You can also write iterator like this:

c. changeEvent object

Looking at the code above, you will be curious what the above changeEvent object is? It is an object of the form:

Inside:

  • operationType is the type of the event that occurred: insert , update , replace , delete , drop , rename , dropDatabase , invalidate .
  • fullDocument is the information of the newly implemented document CRUD ( insert , update , replace , delete ), for this delete field is ignored because the document no longer exists.
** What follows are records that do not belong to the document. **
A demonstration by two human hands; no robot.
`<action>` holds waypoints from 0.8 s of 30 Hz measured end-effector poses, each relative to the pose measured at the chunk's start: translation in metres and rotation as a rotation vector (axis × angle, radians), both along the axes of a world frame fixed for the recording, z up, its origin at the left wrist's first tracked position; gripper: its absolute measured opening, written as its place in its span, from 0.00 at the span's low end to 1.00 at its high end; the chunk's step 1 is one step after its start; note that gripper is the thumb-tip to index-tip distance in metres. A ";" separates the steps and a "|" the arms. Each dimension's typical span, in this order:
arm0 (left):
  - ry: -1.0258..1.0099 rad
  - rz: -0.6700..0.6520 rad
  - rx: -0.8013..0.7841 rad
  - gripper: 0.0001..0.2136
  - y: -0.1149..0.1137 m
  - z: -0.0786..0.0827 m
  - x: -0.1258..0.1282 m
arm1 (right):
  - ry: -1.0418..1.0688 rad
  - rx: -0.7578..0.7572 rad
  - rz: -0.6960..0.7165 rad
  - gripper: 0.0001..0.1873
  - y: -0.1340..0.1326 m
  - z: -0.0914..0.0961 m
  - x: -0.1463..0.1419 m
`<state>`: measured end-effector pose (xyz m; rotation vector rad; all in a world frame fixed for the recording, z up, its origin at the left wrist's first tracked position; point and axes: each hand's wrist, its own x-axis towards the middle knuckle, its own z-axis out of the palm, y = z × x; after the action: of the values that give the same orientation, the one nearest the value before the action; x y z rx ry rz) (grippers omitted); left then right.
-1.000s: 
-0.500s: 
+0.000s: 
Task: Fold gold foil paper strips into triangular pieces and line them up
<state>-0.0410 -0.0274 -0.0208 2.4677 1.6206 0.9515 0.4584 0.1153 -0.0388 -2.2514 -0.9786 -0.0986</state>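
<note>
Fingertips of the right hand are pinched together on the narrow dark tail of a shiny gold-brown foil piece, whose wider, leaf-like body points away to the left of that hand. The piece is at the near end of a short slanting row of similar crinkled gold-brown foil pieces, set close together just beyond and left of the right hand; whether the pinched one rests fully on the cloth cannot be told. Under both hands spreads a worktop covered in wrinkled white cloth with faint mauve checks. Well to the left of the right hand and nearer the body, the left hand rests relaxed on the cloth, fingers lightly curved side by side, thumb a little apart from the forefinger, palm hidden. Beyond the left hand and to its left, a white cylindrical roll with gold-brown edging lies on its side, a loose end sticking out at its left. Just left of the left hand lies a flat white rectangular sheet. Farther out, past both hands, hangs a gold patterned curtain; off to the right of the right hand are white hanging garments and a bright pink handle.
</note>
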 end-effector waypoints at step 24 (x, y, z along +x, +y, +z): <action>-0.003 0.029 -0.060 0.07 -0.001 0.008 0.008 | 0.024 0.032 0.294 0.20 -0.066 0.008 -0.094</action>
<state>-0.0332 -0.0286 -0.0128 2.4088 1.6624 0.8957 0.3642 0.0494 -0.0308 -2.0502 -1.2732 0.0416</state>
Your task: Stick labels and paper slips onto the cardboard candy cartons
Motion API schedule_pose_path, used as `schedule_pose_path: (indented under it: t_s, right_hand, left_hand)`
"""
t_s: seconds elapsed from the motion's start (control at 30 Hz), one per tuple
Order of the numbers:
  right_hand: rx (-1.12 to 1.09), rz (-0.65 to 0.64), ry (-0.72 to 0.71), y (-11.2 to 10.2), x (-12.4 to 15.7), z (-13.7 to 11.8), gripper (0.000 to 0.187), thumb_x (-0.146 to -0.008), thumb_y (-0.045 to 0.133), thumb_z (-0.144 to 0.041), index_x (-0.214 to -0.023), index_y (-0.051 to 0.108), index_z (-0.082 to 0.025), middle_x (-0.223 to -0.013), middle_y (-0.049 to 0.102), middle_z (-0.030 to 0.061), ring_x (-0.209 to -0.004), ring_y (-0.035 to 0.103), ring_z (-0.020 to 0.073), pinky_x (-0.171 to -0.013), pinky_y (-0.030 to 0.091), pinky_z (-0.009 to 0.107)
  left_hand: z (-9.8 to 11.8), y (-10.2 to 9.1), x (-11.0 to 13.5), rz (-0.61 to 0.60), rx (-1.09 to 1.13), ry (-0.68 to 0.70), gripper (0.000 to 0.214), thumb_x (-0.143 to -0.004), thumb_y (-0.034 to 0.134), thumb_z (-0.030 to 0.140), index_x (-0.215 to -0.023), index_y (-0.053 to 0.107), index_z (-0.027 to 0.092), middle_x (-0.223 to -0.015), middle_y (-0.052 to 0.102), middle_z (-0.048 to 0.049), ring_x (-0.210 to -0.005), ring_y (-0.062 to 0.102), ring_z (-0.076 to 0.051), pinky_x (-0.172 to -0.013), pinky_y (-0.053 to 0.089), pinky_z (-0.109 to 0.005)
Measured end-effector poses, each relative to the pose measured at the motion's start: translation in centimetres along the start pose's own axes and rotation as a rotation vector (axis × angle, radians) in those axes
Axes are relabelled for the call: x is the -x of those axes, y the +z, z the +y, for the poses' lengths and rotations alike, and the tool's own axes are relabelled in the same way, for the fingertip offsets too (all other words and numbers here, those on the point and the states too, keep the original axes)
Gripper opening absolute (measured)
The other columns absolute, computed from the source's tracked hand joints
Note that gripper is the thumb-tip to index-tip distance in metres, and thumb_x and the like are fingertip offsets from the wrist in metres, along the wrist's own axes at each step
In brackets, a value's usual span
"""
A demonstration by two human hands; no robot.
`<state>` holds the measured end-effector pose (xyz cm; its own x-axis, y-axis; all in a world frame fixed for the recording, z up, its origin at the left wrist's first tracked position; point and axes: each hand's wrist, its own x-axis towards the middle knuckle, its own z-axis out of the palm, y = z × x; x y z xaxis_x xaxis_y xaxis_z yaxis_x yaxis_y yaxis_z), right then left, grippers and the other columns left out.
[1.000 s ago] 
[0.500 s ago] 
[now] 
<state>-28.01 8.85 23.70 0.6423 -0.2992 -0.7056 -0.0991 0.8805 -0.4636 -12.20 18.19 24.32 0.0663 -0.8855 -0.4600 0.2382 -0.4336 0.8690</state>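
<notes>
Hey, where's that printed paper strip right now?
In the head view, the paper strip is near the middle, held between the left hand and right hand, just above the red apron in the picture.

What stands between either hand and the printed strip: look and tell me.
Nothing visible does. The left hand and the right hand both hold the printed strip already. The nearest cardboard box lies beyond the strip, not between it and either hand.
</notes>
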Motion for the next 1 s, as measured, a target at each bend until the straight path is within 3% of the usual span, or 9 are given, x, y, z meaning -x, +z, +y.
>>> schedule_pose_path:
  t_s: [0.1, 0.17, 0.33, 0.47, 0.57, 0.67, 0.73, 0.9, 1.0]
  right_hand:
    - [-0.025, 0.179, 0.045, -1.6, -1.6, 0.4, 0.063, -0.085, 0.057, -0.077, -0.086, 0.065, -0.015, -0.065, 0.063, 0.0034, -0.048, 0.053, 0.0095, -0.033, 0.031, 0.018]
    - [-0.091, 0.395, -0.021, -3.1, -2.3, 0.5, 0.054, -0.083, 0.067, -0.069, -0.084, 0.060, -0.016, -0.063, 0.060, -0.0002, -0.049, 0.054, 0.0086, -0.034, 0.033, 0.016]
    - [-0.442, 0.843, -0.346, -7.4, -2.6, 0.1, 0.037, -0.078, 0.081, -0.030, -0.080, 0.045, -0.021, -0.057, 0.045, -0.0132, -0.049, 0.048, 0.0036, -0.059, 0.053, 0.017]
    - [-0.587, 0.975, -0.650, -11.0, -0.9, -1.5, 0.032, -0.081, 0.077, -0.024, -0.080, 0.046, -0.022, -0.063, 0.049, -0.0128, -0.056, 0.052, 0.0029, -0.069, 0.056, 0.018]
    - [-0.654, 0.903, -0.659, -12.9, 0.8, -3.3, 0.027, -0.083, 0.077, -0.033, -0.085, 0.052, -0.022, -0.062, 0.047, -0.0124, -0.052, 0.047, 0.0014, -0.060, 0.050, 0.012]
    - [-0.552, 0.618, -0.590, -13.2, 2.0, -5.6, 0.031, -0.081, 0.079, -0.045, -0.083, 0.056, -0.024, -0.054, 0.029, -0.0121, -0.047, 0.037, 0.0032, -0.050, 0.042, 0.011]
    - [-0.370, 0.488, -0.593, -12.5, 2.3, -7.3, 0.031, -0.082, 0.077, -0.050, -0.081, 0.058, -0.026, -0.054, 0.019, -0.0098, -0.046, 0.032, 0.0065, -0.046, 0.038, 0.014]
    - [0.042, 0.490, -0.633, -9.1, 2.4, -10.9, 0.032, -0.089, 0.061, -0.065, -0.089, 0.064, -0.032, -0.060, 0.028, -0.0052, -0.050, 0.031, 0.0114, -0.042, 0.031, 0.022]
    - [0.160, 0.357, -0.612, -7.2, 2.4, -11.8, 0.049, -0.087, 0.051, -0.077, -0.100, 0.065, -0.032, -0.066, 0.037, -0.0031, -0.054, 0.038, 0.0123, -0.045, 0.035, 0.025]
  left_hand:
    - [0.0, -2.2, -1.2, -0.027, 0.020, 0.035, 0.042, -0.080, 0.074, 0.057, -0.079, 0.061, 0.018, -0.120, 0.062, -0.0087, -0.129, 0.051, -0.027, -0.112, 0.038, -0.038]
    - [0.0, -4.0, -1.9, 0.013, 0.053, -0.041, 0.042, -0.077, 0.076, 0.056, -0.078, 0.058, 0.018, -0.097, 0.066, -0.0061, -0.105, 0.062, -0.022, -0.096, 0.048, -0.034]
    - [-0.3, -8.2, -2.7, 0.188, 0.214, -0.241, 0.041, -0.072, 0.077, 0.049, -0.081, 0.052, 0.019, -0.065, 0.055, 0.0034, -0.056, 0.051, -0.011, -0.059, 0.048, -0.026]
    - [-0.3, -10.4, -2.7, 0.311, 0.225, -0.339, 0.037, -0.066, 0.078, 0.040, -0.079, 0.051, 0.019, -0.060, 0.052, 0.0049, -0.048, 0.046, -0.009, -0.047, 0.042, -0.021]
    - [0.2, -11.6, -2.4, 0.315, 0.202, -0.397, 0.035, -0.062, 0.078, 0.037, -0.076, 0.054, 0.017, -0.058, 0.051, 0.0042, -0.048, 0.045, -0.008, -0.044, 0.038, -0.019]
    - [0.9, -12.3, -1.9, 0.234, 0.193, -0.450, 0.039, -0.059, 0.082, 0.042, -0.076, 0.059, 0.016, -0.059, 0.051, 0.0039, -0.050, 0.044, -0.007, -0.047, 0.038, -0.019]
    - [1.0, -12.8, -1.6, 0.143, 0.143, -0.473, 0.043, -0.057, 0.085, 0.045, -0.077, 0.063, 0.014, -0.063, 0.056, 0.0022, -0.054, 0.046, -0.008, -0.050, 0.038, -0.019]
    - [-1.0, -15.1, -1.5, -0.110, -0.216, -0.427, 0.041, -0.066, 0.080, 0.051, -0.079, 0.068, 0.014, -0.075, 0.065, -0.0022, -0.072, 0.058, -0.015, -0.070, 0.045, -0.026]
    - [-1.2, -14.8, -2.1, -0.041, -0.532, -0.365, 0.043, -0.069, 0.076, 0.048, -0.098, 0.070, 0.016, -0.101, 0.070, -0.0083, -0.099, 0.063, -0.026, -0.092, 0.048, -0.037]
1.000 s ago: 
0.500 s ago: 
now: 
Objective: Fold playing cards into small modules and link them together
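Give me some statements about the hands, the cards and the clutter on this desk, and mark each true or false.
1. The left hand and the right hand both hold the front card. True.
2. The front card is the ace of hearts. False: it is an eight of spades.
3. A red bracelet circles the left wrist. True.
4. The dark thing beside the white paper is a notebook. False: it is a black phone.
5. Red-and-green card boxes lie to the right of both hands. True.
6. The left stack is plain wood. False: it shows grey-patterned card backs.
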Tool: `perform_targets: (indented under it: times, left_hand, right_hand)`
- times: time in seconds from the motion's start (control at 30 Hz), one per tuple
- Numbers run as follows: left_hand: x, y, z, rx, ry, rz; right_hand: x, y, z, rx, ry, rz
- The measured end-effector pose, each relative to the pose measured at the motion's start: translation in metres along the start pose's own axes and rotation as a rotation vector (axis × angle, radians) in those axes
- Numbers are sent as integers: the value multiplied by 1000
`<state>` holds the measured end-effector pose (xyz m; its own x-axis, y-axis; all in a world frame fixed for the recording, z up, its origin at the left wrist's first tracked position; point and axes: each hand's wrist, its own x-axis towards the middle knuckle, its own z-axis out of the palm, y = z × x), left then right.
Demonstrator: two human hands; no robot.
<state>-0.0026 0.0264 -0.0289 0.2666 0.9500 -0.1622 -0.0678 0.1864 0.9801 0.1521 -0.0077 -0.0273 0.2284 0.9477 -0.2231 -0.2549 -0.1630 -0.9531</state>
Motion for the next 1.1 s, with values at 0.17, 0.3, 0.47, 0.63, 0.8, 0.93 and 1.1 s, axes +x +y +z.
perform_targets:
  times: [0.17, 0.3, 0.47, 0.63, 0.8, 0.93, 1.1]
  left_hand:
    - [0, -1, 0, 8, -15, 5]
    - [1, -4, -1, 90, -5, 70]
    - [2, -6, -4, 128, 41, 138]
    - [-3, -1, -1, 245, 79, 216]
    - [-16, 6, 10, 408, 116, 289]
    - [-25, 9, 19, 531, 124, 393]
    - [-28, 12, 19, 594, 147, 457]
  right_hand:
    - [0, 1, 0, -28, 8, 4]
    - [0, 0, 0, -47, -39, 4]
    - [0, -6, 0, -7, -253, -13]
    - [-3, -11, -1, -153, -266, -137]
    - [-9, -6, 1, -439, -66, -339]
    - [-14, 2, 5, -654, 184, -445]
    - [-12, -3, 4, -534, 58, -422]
For update , this field exists if you set fullDocument: 'updateLookup' for the stream:

  • ns : database and collection name are affected by the event.
  • to : when you change the database name and collection , it shows the new name of ns .
  • documentKey : contains the _id of the document be made changes.
  • updateDescription : contains information fields updated or deleted by the update operation.
  • clusterTime : Event execution time on the oplog .

You can refer to more details about it here

3. Resume a Change Stream

For example, a series of consecutive change streams occurs, for some reason, you stop at a change stream, assume that the connection to the database server is down, or you need to disconnect from the database server -> you cannot handle it. events happen right after.

MongoDB has a mechanism for you to solve this problem, by storing the token of a change stream and then you can resume listening to the events starting from that change stream .

As you can see, we close the change stream immediately after retrieving the resumeToken and you can resume from the change stream with the option: { resumeAfter: resumeToken }

Note:

  • resumeAfter means continuing to stream from resumeToken so if that stream is an invalidate event, it will close change streams.
  • Since version 4.2 you can use startAfter instead of resumeAfter , it will create a new resumeToken after the resumeToken rather than continue the old streams. So it will not be closed if it is an invalidate event.

4. Conclusion

Change streams is a pretty useful feature and not difficult to handle. We can use it to listen for events in the database realtime. Hopefully the article will help you when working with MongoDB.